# Task statement:
Report the number of lines of the listing below containing the string "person", with nothing added.

━━━ Task input ━━━

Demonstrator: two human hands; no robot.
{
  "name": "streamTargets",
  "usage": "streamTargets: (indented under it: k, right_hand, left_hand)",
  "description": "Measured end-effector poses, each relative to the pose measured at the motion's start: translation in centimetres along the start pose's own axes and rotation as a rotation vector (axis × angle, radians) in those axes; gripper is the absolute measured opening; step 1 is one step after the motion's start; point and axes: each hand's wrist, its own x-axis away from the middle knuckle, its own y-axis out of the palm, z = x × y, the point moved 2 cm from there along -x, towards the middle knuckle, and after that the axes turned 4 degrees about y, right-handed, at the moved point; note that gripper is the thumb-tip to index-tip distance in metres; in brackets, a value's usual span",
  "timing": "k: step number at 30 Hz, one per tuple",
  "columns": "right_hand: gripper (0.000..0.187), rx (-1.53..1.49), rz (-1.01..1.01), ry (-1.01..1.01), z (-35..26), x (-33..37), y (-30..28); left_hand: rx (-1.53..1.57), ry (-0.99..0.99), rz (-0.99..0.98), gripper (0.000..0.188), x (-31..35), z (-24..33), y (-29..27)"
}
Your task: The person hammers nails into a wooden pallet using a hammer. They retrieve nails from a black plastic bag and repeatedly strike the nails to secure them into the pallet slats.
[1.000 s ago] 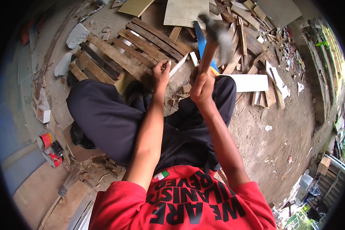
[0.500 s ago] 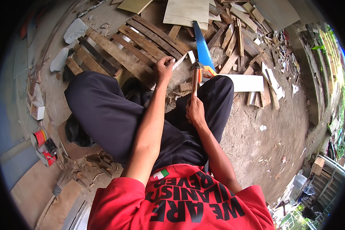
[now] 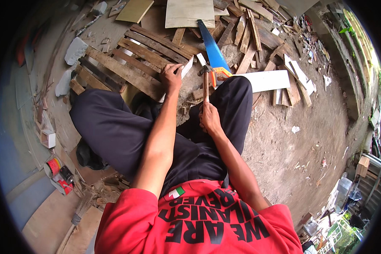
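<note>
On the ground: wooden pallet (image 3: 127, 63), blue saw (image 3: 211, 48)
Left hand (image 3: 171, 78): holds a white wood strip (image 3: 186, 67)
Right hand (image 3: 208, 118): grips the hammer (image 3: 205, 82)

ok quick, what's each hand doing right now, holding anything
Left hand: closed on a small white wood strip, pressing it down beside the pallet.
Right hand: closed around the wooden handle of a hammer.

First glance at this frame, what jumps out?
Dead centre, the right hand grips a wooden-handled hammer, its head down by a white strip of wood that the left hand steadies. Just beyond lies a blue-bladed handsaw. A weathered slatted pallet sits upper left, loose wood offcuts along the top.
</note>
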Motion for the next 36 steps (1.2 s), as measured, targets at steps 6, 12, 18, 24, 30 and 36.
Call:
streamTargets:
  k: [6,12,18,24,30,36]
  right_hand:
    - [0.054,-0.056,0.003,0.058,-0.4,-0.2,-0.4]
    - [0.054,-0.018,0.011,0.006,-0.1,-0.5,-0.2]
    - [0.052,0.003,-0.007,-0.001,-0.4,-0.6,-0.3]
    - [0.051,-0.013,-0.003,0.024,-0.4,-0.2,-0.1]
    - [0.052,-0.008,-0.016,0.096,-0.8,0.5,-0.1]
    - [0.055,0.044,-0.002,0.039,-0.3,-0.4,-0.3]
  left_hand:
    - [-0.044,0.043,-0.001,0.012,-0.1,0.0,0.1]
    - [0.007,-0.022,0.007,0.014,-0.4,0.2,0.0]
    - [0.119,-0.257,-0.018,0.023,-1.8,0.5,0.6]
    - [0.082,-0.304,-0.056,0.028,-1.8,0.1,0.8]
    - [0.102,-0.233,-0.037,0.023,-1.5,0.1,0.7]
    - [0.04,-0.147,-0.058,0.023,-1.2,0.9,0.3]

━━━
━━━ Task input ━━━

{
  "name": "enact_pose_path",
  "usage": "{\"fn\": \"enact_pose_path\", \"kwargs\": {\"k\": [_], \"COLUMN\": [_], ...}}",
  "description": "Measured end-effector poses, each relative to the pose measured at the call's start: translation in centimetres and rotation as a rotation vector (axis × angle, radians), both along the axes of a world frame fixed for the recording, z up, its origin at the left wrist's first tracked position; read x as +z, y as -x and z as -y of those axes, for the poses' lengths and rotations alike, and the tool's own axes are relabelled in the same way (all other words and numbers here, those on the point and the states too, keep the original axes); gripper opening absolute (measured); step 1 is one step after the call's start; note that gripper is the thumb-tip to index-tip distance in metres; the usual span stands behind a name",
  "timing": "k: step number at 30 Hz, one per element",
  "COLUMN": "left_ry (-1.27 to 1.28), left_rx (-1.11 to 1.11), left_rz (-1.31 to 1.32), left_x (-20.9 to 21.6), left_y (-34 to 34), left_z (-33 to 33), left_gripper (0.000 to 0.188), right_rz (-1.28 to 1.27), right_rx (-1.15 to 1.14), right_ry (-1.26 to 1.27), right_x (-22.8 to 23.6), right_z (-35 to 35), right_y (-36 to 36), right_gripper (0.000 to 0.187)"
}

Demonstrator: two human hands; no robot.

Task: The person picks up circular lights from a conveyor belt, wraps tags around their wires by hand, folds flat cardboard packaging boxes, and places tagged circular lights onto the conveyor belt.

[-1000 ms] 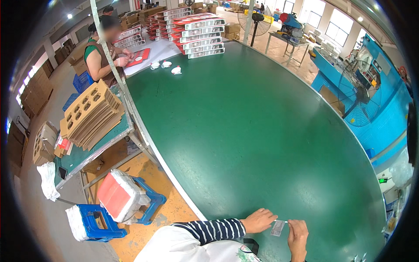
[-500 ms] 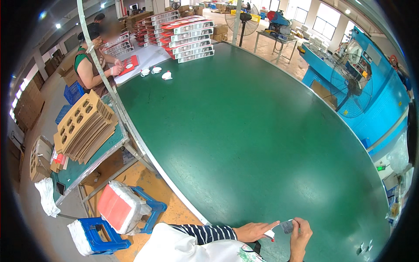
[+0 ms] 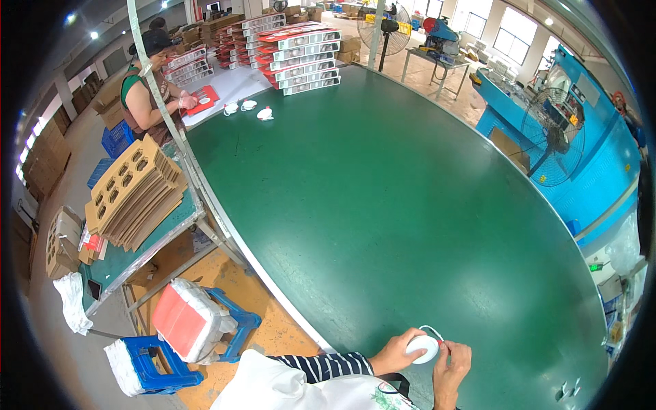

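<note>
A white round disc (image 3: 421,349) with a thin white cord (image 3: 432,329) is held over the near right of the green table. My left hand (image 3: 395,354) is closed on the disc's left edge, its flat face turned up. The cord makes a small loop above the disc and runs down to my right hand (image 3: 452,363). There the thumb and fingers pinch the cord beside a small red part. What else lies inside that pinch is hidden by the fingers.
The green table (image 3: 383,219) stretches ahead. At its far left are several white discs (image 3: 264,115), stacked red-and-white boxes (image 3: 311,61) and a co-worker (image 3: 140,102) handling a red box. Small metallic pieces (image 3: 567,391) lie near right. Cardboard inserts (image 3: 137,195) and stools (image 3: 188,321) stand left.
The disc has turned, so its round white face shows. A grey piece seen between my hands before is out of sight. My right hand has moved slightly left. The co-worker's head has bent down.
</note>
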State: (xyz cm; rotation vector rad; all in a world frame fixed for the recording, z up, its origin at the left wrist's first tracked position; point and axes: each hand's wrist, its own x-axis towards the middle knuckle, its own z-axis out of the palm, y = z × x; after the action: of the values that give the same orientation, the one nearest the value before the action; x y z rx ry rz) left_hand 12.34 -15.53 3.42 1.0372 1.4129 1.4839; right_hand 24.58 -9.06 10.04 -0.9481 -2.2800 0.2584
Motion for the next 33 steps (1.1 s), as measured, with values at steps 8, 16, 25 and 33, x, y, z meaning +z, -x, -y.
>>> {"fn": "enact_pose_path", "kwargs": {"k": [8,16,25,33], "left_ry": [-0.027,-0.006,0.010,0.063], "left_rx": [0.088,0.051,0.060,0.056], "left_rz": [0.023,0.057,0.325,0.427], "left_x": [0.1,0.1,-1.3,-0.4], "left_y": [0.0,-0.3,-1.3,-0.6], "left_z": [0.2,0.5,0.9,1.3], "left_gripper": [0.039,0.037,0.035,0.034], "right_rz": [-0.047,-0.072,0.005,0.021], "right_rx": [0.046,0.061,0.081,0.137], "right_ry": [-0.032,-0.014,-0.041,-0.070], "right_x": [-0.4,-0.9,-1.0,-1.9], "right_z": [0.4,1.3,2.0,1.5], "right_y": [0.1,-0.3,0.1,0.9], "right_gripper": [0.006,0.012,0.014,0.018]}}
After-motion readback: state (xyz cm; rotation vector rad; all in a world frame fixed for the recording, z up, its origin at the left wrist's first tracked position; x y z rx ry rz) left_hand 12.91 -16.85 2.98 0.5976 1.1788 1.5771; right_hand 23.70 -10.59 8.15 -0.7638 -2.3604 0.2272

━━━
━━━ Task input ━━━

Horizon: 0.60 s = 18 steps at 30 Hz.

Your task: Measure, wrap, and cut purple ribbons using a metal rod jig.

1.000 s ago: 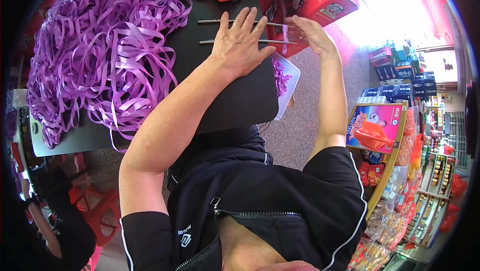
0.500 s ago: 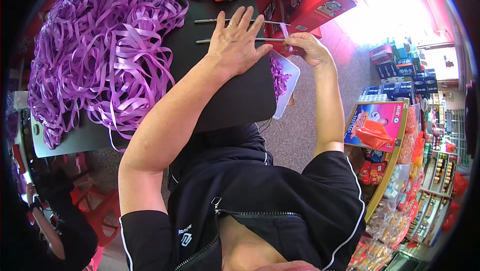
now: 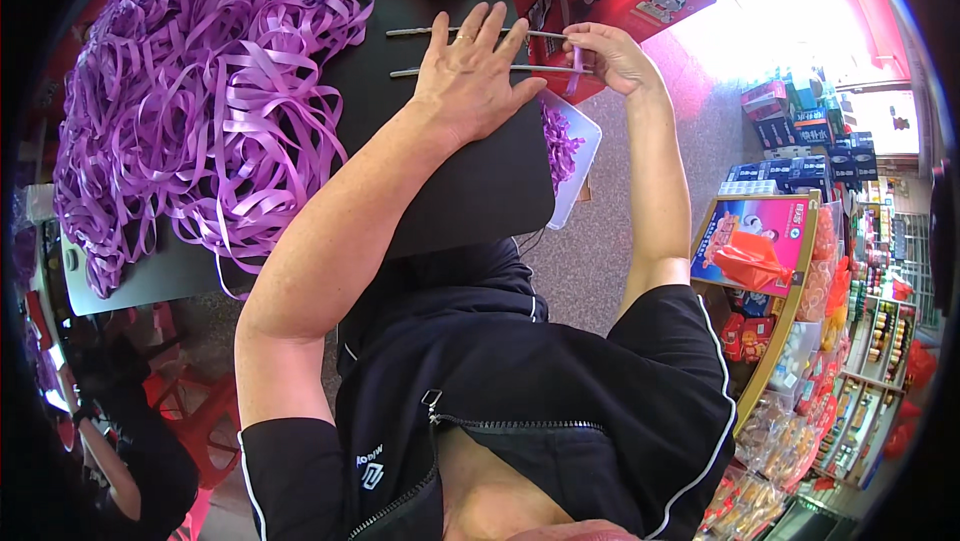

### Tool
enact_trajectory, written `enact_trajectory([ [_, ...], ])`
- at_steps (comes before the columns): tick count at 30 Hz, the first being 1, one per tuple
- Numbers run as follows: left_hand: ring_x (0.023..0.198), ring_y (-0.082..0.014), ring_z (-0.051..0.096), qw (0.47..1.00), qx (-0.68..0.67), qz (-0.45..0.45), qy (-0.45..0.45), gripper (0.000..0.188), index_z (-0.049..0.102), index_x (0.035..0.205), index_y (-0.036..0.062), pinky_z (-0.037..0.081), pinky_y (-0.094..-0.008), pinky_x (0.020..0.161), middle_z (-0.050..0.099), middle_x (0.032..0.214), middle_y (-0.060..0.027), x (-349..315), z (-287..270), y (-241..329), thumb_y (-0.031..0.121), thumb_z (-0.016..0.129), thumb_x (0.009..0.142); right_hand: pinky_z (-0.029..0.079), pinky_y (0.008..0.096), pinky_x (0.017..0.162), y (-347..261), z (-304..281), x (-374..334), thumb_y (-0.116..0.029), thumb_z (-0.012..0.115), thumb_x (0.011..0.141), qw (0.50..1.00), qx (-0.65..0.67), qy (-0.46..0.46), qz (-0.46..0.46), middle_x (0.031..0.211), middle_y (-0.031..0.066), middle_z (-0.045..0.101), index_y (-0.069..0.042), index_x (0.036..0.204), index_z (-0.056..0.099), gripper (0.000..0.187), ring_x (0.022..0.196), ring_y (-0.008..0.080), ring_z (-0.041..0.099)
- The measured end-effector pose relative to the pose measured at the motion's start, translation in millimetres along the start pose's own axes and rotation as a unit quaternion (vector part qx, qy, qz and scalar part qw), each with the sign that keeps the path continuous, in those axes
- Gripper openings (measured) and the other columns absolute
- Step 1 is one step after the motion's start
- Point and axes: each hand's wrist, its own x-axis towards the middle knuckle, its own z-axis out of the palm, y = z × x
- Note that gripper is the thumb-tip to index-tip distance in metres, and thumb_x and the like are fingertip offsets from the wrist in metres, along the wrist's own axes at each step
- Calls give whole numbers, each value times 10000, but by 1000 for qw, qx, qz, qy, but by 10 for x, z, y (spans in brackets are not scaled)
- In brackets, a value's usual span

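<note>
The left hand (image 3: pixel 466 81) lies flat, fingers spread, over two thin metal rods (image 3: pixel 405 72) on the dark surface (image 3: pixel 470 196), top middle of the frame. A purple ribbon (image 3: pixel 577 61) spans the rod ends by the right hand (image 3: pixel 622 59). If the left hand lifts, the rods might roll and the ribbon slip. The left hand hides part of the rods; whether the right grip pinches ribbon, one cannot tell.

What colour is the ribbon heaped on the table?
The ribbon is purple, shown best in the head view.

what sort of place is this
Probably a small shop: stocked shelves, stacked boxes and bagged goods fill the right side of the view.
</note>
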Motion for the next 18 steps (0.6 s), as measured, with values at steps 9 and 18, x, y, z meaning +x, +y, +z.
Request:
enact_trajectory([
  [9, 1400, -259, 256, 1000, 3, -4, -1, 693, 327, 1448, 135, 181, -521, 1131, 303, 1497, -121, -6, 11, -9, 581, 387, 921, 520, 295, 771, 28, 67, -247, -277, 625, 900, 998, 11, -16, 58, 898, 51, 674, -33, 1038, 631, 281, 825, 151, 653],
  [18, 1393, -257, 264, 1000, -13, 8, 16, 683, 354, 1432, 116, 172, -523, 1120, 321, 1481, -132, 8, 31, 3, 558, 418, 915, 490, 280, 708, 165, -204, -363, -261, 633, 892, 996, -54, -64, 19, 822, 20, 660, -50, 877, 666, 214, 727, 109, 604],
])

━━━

# Response:
2